The difference between your transformed and untransformed plots doesn't look to be too big. I would see how much the conclusions vary between the two models. Did you happen to look into the constant variance assumption using a plot of residuals vs predicted y values in the transformed and untransformed models? I think the homoscedasticity assumption is more important than the normality issue.
 
#13
Formal tests for normality aren't really a great idea for several reasons. In particular, they're often very sensitive to slight departures from normality, with this problem magnifying as you increase the sample size. I would personally not even run a formal test of normality and just rely on the histogram/stem-leaf/normal probability plot approach. If you check your standardized residuals and investigate the suspect outliers (absolute standardized value between 2 and 3) and the outliers (absolute standardized value great than 3) as well as other regression diagnostics (influential observations) I think you'll be better off than using anything than the formal normality tests. Especially since regression methods are able to perform pretty well in the presence of outliers and moderate non-normality.
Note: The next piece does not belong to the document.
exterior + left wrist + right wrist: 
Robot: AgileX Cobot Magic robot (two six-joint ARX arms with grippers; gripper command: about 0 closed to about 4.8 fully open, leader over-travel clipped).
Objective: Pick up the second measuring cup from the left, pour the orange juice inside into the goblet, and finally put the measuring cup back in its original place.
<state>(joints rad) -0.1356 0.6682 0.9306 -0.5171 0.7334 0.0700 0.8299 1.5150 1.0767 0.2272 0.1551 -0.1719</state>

The difference between your transformed and untransformed plots doesn't look to be too big. I would see how much the conclusions vary between the two models. Did you happen to look into the constant variance assumption using a plot of residuals vs predicted y values in the transformed and untransformed models? I think the homoscedasticity assumption is more important than the normality issue.
Ohh I see. Good to know!

I didnt check for homoscedasticity using plots, I used the BrueschPagan test in both cases there was heteroscedasticity, so I run the regression on robust error terms

But I've attached the plots
 

ondansetron

TS Contributor
#14
Ohh I see. Good to know!

I didnt check for homoscedasticity using plots, I used the BrueschPagan test in both cases there was heteroscedasticity, so I run the regression on robust error terms

But I've attached the plots
Understood that you used BP and then robust SEs. As you can see with the plot, the vertical spread of the residuals is not approximately constant which indicates the errors might not have constant variance (as you already saw using the BP). Are you using and categorical variables? If so, it would probably be helpful for you to plot the residuals using the categorical variable as a grouping variable (should give you the same plots, but it will use a different symbol or color on the plot to represent each group). This way you can get an idea of why the heteroscedasticity is occurring (i.e. is it that each group has the same pattern or that the groups just have different variances from one another).
 
#17
I would search the documentation on your software to see how to apply a plotting or grouping variable to a scatter plot. It really depends on the program you're using.
Not sure if I did it correctly.... I am using STATA at the moment.
I managed to change the color of only one of my categorical variable, cant seem to select more (if that makes sense?), but then I tried with another categorical variable and the colored dots were exactly the same
 
#18
I don't think your output is right. What ondansetron was looking for was just a scatterplot like you were doing before, but to have signs for each of your categorical variables. So if you had sex in the model, all of the females would be one color or shape and the males would be a different color or shape. It seems like you got close with your code, though it appears you have two values for each observation in the figure.